**Exercise directions**
Please report every line of the listing below that has the word "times" in it.

====

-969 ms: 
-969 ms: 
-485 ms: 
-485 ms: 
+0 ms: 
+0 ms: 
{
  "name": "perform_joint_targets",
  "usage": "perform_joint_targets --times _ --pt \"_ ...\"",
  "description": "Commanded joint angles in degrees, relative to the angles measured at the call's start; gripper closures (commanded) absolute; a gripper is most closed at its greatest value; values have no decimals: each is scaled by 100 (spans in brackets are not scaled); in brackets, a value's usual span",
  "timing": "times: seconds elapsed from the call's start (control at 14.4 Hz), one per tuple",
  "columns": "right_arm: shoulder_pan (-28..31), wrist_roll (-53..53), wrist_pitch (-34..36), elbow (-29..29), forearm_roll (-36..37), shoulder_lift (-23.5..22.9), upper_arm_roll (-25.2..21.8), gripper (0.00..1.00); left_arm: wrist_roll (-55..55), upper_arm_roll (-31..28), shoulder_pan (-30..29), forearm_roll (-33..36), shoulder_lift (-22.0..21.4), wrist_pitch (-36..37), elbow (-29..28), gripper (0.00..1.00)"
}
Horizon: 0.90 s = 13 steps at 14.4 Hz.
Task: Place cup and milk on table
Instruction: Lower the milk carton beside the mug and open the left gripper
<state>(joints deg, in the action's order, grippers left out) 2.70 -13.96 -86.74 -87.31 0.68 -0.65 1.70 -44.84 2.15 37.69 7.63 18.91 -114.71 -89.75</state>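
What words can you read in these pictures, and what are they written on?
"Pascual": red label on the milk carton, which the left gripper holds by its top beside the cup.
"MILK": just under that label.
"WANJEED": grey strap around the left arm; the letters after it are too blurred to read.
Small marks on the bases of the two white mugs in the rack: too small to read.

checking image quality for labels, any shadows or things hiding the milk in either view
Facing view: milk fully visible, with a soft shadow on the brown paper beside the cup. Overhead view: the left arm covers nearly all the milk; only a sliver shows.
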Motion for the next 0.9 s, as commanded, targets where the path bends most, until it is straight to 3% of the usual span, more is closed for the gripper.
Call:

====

**Answer for this exercise**
  "usage": "perform_joint_targets --times _ --pt \"_ ...\"",
  "timing": "times: seconds elapsed from the call's start (control at 14.4 Hz), one per tuple",

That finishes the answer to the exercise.